Task requirements —
The full listing, exactly as written and with no images, is the expected output.
Supplied data section start
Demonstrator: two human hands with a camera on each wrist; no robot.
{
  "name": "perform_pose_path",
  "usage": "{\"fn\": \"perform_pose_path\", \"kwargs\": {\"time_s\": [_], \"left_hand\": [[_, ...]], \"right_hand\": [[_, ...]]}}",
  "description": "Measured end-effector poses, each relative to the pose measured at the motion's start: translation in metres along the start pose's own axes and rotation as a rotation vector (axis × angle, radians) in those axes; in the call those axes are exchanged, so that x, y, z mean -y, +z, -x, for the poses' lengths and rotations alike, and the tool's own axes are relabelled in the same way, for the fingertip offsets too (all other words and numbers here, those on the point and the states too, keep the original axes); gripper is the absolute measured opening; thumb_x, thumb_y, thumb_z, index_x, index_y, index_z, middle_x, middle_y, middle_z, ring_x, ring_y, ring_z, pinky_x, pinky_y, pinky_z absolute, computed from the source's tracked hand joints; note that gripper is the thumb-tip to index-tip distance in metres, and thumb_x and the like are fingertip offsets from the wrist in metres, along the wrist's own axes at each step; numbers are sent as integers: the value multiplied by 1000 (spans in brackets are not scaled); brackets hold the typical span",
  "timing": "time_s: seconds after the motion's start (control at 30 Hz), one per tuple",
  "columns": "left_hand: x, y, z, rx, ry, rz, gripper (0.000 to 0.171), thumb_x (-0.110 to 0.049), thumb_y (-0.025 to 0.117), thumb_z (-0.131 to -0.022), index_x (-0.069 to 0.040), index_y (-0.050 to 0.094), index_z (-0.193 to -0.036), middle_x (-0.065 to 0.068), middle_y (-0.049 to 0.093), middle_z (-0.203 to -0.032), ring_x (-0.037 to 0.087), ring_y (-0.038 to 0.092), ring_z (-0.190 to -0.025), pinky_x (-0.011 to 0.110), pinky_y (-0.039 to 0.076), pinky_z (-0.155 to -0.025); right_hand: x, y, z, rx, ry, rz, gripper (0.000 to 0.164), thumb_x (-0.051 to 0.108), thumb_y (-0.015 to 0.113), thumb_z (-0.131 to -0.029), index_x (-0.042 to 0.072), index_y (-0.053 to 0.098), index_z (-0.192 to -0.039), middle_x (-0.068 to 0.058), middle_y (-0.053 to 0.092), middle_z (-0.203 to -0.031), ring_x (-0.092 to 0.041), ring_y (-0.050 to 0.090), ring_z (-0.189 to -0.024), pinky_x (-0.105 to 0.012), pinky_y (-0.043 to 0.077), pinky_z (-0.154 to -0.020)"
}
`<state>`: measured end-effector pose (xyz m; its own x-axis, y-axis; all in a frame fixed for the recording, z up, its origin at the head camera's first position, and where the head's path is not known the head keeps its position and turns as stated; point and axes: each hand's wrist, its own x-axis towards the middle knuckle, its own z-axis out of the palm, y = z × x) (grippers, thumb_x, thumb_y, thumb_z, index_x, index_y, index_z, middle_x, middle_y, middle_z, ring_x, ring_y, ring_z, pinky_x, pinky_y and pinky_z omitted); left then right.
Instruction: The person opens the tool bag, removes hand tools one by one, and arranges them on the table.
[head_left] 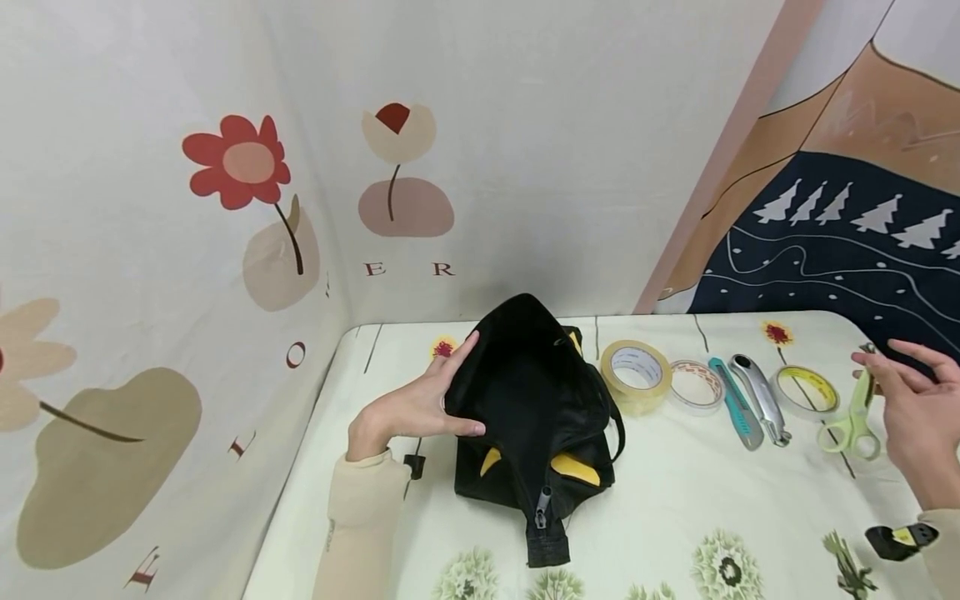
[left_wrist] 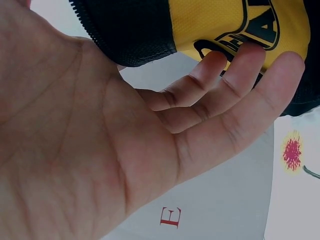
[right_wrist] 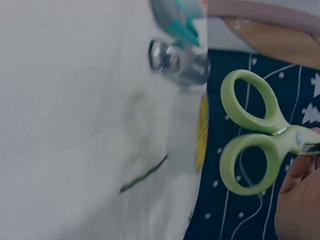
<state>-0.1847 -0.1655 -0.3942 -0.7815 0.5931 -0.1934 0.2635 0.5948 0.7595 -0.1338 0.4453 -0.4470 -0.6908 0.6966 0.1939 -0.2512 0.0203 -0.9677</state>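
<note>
A black zip bag with yellow panels stands on the table, its dark mouth gaping toward me. My left hand holds the bag's left side, thumb at the mouth's edge. In the left wrist view, the fingers of that hand lie against the yellow outer panel; the thumb is hidden there. At the far right, my right hand pinches light green scissors by the blade end. Both handle loops hang down toward the table, and the right wrist view shows these scissors raised beside the tape.
Right of the bag, in a row, lie a wide clear tape roll, a thinner tape roll, a teal utility knife, a silver cutter and a yellow-cored tape roll. A printed cloth backdrop rises behind the table.
</note>
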Motion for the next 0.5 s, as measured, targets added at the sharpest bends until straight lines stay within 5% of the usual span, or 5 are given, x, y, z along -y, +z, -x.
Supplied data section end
Your response —
Demonstrator: two human hands with a camera on each wrist; no robot.
{
  "name": "perform_pose_path",
  "usage": "{\"fn\": \"perform_pose_path\", \"kwargs\": {\"time_s\": [_], \"left_hand\": [[_, ...]], \"right_hand\": [[_, ...]]}}",
  "description": "Measured end-effector poses, each relative to the pose measured at the motion's start: translation in metres along the start pose's own axes and rotation as a rotation vector (axis × angle, radians) in those axes; in the call those axes are exchanged, so that x, y, z mean -y, +z, -x, for the poses' lengths and rotations alike, and the tool's own axes are relabelled in the same way, for the fingertip offsets too (all other words and numbers here, those on the point and the states too, keep the original axes); gripper is the absolute measured opening; thumb_x, thumb_y, thumb_z, index_x, index_y, index_z, middle_x, middle_y, middle_z, ring_x, ring_y, ring_z, pinky_x, pinky_y, pinky_z absolute, computed from the source's tracked hand joints; note that gripper is the thumb-tip to index-tip distance in metres, and thumb_x and the like are fingertip offsets from the wrist in metres, along the wrist's own axes at each step; numbers are sent as integers: the value multiplied by 1000 (spans in brackets are not scaled); brackets hold the typical span",
  "timing": "time_s: seconds after the motion's start (control at 30 Hz), one per tuple",
  "columns": "left_hand: x, y, z, rx, ry, rz, gripper (0.000 to 0.171), thumb_x (-0.110 to 0.049), thumb_y (-0.025 to 0.117), thumb_z (-0.131 to -0.022), index_x (-0.069 to 0.040), index_y (-0.050 to 0.094), index_z (-0.193 to -0.036), middle_x (-0.065 to 0.068), middle_y (-0.049 to 0.093), middle_z (-0.203 to -0.032), ring_x (-0.037 to 0.087), ring_y (-0.038 to 0.092), ring_z (-0.190 to -0.025), pinky_x (-0.011 to 0.110), pinky_y (-0.039 to 0.076), pinky_z (-0.155 to -0.025); right_hand: x, y, z, rx, ry, rz, gripper (0.000 to 0.164), thumb_x (-0.051 to 0.108), thumb_y (-0.015 to 0.113), thumb_z (-0.131 to -0.029), index_x (-0.042 to 0.072), index_y (-0.053 to 0.098), index_z (-0.192 to -0.039), middle_x (-0.068 to 0.058), middle_y (-0.053 to 0.092), middle_z (-0.203 to -0.031), ring_x (-0.092 to 0.041), ring_y (-0.050 to 0.090), ring_z (-0.189 to -0.024), pinky_x (-0.105 to 0.012), pinky_y (-0.043 to 0.077), pinky_z (-0.154 to -0.020)"
}
`<state>`: measured end-effector pose (xyz m; its own x-axis, y-axis; all in a frame fixed for the recording, z up, its origin at the head camera's first position, and where the head's path is not known the head keeps its position and turns as stated; point and axes: each hand's wrist, its own x-axis towards the middle knuckle, its own z-axis out of the palm, y = z × x) (grippers, thumb_x, thumb_y, thumb_z, index_x, index_y, index_z, middle_x, middle_y, middle_z, ring_x, ring_y, ring_z, pinky_x, pinky_y and pinky_z omitted); left then right.
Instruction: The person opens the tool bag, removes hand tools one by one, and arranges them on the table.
[head_left] 
[left_wrist] 
[right_wrist] 
<state>-0.1847 -0.1655 -0.3942 -0.7815 0.5931 -0.1934 0.2635 0.5948 0.7595 -0.1338 0.4453 -0.4470 -0.6908 0.6966 0.1939 -0.2512 0.0203 -0.9677</state>
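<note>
A black zip bag with yellow panels stands on the table, its dark mouth gaping toward me. My left hand holds the bag's left side, thumb at the mouth's edge. In the left wrist view, the fingers of that hand lie against the yellow outer panel; the thumb is hidden there. At the far right, my right hand pinches light green scissors by the blade end. Both handle loops hang down toward the table, and the right wrist view shows these scissors raised beside the tape.
Right of the bag, in a row, lie a wide clear tape roll, a thinner tape roll, a teal utility knife, a silver cutter and a yellow-cored tape roll. A printed cloth backdrop rises behind the table.
</note>
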Motion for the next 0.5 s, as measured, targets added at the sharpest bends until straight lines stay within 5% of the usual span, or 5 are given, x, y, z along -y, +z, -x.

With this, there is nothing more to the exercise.